Declare war on ambiguity
Data classification and data retention practices are made overly complicated and impede both security and privacy programs. In my view, data classification should first and foremost be governed by regulatory and/or contractual contexts. If HIPAA defines PHI, should organizations create their own definition of protected health information? No! If the GDPR defines personal data – as it does in Article 4 – should the organization create a unique definition? Again, no! Let regulations do the heavy lifting of data classification. Of course, there’s nuance here. Definitions of “confidential,” “proprietary” and “sensitive” information should be contextualized to the organization and defined by counsel, the executive leadership team and other identified key stakeholders. Retention periods should follow a similar methodology. If a regulation calls for a specific data retention period, implement it and validate it. Other data sets that are not subject to regulatory and/or contractual obligations should also reflect organizational context and organizational priorities, recognizing that one of the core principles in privacy is data collection and data retention minimization.

Unless there’s a valid regulatory or contractual requirement to collect and retain data, the collection of personal data and its retention should be limited and tied to its stated purpose. Far too many organizations have an unfunded liability on their hands as they retain personal data that is no longer tied to its stated purpose and, if/when there’s a data breach, the individuals behind these records would be entitled to credit monitoring and other recourses, including a personal right of action here in California (based on the California Consumer Privacy Act (CCPA), which will become the California Privacy Rights Act (CPRA) in 2023). Data minimization also frees up storage and administration costs associated with records that are no longer tied to a particular purpose or governed by a mandatory retention period.

Organizational context a must
Our privacy and security programs need organizational context to function correctly and align practices of both programs with agreed-to risk tolerances and organizational strategy. Too frequently, however, both programs function in a vacuum. This has to change. There are some simple, but detailed steps to overcome this disconnect. Fundamentally, we can enrich our respective understandings of organizational context with three tools: business impact analyses (BIAs), data flow diagrams (DFDs) for material systems (defined as those business processes, systems, and/or applications that collect, process, or store data elements that include PD, PII, SPI, PHI, etc.,), and privacy impact assessments (PIAs). Successful security and privacy programs are well-served to devote resources and attention to each of these tools. Let’s highlight why BIAs, DFDs, and PIAs are so powerful.

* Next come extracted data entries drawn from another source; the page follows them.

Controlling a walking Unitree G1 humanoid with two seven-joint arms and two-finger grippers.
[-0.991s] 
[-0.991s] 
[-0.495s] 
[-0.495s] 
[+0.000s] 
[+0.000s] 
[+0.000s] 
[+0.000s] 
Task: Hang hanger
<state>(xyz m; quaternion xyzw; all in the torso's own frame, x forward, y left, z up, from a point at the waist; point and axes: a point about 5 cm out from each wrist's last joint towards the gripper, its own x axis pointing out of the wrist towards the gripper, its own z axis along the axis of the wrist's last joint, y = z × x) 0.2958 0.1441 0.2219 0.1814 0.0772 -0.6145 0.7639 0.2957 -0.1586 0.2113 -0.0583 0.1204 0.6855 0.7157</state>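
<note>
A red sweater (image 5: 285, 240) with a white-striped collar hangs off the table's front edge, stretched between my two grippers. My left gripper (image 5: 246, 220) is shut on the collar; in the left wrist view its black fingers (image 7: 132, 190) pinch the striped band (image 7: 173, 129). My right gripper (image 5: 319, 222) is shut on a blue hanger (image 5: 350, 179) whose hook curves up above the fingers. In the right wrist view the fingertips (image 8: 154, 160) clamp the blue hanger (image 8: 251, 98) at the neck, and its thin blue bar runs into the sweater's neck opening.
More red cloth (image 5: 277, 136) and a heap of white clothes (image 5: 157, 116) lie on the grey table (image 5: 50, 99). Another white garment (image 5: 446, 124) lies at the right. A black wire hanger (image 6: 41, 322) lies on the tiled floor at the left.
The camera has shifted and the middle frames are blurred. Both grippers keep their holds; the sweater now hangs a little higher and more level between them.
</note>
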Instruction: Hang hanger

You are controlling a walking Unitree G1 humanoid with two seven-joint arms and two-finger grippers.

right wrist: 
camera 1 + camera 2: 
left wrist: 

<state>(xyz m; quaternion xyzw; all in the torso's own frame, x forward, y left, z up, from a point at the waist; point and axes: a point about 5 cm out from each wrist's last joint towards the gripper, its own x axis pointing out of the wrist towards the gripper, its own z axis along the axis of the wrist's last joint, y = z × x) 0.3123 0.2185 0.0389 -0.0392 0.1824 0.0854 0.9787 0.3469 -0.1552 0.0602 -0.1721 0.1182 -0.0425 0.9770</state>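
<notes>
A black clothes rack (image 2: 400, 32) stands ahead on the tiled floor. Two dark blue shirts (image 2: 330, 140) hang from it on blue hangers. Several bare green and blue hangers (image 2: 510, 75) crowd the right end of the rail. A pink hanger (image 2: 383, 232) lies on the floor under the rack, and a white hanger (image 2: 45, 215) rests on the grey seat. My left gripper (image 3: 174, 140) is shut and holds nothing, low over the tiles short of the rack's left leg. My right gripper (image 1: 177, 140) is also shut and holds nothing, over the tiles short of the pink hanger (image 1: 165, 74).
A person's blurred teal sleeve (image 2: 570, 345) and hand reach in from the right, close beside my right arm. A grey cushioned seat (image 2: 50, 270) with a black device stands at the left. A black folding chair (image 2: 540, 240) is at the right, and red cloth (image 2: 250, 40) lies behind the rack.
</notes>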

Business impact analyses are foundational to governance and provide a treasure trove of detail for organizational stakeholders. BIAs should first and foremost capture how the organization derives enterprise value. Effectively, what are the business processes that are most material to the organization? As these are identified, a basic dependency analysis should be performed. Specifically, does the material business process have dependencies upon technology, specific data sets, staffing levels and competencies, vendors, suppliers, locations, or other variables, and how are these dependencies managed? BIAs are foundational to business continuity and disaster recovery planning as they ideally distill recovery point and recovery time objectives for those processes that are integral to the organization and its operations. BIAs also capture department priorities, department context, and broader organizational priorities when responding to security, environmental and other operational incidents that have a business impact. BIAs, similar to PIAs, should be considered living documents that are updated and revised based on changes to the organization’s environment. Overtime, BIAs can become more useful as they add additional context and detail to identified material processes within the organization. While not necessarily at the same level as a process narrative in the context of Sarbanes-Oxley or a record of processing activities as would be required by Article 30 of the GDPR, BIAs should seek to provide a baseline description of the identified business process. Essentially, the BIA can provide an important snapshot of the organization, its business processes, and the general risk and dependency context associated with the same.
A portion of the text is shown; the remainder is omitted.